> _Goal of the exercise_
All of the data must be printed exactly; please include every line.

*****

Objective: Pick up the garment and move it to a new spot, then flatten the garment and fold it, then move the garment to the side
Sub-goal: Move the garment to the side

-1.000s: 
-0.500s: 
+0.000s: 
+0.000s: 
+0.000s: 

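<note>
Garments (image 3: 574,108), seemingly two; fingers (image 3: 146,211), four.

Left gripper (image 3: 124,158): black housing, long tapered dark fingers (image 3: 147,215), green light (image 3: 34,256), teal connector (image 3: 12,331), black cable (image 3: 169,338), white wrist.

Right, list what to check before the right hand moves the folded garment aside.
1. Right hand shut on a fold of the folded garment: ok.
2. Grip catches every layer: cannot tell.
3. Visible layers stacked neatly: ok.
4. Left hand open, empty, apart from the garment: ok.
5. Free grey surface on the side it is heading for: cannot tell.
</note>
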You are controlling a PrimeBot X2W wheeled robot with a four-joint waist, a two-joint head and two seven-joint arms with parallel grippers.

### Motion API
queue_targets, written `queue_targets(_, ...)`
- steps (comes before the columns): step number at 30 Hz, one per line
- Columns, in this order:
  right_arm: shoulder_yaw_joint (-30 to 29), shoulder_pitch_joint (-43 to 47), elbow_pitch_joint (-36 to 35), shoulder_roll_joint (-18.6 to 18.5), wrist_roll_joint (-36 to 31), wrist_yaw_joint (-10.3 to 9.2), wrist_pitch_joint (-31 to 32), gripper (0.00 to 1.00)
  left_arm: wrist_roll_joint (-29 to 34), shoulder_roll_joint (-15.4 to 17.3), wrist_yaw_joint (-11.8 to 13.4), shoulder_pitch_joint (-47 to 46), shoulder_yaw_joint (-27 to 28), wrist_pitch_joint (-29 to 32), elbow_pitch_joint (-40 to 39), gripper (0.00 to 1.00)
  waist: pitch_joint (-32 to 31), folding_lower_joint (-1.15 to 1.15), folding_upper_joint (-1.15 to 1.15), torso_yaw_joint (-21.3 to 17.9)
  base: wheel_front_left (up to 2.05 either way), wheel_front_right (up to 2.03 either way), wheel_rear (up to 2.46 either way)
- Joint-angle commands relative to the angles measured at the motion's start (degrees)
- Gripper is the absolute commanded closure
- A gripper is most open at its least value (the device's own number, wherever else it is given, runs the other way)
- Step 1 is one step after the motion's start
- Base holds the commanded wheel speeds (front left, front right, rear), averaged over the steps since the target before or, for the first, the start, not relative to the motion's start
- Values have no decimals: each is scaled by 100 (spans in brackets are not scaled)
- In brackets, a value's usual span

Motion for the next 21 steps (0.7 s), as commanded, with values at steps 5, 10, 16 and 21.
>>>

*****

> _Solution_
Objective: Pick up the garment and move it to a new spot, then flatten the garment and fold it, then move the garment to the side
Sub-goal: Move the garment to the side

-1.000s: 
-0.500s: 
+0.000s: 
+0.000s: 
+0.000s: 

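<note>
Garments (image 3: 574,108), seemingly two; fingers (image 3: 146,211), four.

Left gripper (image 3: 124,158): black housing, long tapered dark fingers (image 3: 147,215), green light (image 3: 34,256), teal connector (image 3: 12,331), black cable (image 3: 169,338), white wrist.

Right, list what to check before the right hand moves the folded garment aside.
1. Right hand shut on a fold of the folded garment: ok.
2. Grip catches every layer: cannot tell.
3. Visible layers stacked neatly: ok.
4. Left hand open, empty, apart from the garment: ok.
5. Free grey surface on the side it is heading for: cannot tell.
</note>
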You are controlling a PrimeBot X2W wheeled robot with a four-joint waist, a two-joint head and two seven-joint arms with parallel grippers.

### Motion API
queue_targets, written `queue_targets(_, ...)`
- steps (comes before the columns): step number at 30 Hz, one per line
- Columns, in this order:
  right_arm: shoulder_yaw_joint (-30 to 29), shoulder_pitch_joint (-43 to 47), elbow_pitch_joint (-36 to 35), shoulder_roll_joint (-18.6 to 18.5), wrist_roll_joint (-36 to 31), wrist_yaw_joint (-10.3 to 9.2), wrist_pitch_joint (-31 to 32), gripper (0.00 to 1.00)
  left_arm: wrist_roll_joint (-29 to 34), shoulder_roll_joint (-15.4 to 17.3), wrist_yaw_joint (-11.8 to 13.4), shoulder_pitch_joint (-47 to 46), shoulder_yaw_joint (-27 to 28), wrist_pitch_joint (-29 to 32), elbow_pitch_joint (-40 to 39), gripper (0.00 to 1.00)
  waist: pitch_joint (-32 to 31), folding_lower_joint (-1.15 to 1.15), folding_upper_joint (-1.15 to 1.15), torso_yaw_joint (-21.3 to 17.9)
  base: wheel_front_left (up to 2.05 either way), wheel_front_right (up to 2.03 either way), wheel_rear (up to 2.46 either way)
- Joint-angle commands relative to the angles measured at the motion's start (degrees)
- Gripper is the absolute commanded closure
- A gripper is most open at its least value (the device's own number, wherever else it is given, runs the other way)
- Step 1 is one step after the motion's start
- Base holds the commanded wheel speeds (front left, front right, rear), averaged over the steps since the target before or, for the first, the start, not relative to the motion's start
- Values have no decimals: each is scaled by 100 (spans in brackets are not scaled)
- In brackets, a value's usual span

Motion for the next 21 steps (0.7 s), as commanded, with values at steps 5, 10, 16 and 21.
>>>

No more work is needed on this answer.